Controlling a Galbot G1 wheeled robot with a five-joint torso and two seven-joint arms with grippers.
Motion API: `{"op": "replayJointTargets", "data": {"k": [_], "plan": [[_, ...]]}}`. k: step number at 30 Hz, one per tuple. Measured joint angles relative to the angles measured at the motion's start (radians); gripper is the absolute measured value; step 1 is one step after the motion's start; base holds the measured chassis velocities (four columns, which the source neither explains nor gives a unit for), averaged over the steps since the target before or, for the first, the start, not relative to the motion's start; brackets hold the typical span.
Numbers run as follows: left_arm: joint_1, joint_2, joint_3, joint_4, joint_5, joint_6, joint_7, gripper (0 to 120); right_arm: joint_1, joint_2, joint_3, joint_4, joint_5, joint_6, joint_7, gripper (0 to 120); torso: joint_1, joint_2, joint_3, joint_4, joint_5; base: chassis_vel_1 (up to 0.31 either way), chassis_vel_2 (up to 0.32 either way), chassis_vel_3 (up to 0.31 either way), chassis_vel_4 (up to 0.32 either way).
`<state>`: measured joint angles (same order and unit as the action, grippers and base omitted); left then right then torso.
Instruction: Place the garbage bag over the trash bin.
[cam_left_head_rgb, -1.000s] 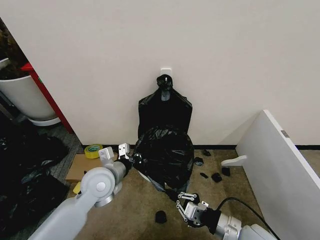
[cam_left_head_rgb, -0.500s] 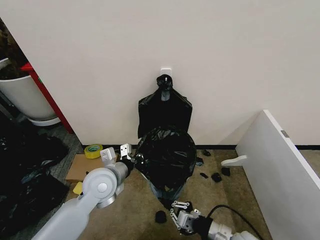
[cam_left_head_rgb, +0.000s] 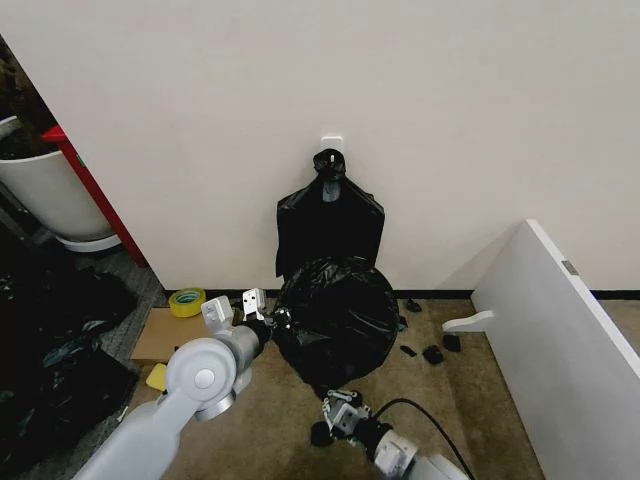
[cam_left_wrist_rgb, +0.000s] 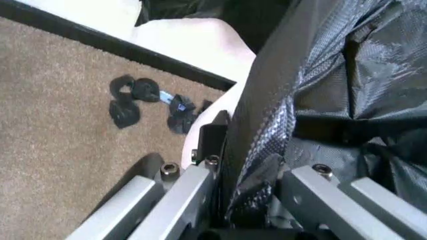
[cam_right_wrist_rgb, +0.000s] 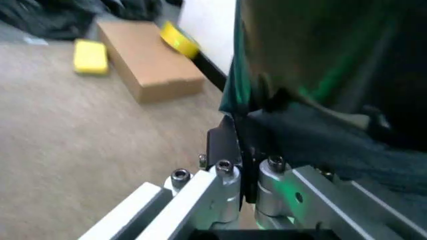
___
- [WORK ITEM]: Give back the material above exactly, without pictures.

- [EXERCISE OUTPUT]:
Controlling a Galbot G1 wheeled robot with a five-joint torso and two seven-joint arms with grippers.
Motion API: `{"op": "replayJointTargets", "data": {"k": [_], "plan": [[_, ...]]}}`. k: step number at 30 Hz, one per tuple. Measured joint angles relative to the angles measured at the motion's start (radians); gripper is the absolute measured value; step 1 is one step after the motion's start; base holds the measured chassis velocities (four columns, which the source neither explains nor gives a unit for), averaged over the steps since the target before or, for the first, the start, not relative to the motion's start; brackets hold the typical span.
Numbers run as follows: left_arm: joint_1, joint_2, joint_3, joint_4, joint_5, joint_6, joint_7, gripper (0 to 120); right_arm: joint_1, joint_2, joint_3, joint_4, joint_5, joint_6, joint_7, gripper (0 to 120); torso: joint_1, joint_2, joint_3, joint_4, joint_5; base: chassis_vel_1 (up to 0.31 either way), chassis_vel_2 (up to 0.32 either way), chassis_vel_3 (up to 0.31 either way), chassis_vel_4 (up to 0.32 either way).
`<state>`: measured joint angles (same order and unit as the action, grippers and base omitted); left then right then torso.
Instruction: Place the garbage bag over the trash bin.
[cam_left_head_rgb, -1.000s] 
[cam_left_head_rgb, -0.500s] 
[cam_left_head_rgb, +0.000s] 
[cam_left_wrist_rgb, +0.000s] 
[cam_right_wrist_rgb, +0.000s] 

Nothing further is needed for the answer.